▸ REQUIRED WORK
In the material below, find each line with the string "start" and copy it.
══ SOURCE DATA
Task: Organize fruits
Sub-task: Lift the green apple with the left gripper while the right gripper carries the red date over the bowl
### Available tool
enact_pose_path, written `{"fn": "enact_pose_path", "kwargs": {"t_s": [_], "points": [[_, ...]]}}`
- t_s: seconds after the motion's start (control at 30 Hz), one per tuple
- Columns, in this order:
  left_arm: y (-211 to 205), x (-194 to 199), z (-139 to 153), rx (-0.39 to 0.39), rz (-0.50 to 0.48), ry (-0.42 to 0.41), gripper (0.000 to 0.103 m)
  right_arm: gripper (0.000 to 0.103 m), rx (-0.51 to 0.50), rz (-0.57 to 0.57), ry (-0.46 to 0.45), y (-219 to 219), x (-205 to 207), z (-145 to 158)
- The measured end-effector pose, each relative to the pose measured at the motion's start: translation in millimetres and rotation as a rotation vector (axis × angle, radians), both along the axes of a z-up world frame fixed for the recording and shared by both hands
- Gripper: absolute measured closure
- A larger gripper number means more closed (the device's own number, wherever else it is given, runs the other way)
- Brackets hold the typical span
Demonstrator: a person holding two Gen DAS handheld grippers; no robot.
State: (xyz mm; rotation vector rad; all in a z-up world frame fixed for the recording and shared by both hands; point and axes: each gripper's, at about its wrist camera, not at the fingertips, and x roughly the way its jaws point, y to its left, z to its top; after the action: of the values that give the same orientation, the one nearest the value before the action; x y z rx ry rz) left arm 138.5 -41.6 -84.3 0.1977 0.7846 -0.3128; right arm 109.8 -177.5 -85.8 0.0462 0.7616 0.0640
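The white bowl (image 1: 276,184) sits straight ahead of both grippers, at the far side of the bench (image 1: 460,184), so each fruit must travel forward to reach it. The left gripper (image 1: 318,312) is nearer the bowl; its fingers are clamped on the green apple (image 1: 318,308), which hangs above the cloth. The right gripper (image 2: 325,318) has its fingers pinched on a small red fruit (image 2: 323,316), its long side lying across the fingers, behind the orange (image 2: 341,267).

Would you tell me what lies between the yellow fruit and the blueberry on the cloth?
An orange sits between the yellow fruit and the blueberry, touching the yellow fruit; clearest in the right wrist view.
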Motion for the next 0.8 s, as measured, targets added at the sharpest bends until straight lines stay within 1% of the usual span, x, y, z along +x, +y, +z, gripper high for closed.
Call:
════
▸ EXERCISE RESPONSE
- t_s: seconds after the motion's start (control at 30 Hz), one per tuple
- The measured end-effector pose, each relative to the pose measured at the motion's start: translation in millimetres and rotation as a rotation vector (axis × angle, radians), both along the axes of a z-up world frame fixed for the recording and shared by both hands

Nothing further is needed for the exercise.